YOUR INSTRUCTIONS:
Read the listing and extract each line that includes the word "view".

#### STORED DATA ####

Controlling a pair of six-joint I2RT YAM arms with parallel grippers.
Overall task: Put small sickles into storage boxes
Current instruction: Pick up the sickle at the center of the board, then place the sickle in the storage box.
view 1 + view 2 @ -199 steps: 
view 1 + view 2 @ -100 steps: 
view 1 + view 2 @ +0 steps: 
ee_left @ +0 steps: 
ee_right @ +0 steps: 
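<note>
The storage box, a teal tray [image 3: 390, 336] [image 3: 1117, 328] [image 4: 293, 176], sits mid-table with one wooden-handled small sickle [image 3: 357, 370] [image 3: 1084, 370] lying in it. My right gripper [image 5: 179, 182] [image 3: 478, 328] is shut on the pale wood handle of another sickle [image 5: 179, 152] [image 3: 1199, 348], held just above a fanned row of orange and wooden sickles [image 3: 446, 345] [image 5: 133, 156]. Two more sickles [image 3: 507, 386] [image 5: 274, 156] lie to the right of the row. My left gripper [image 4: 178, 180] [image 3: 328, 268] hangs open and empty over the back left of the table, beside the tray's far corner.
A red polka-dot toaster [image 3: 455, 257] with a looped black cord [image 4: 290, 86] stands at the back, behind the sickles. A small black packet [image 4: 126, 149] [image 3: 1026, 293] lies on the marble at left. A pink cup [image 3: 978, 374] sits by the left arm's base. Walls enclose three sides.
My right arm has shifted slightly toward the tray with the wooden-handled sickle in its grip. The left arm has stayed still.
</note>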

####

REPLY TO THE EXERCISE:
view 1 + view 2 @ -199 steps: 
view 1 + view 2 @ -100 steps: 
view 1 + view 2 @ +0 steps: 

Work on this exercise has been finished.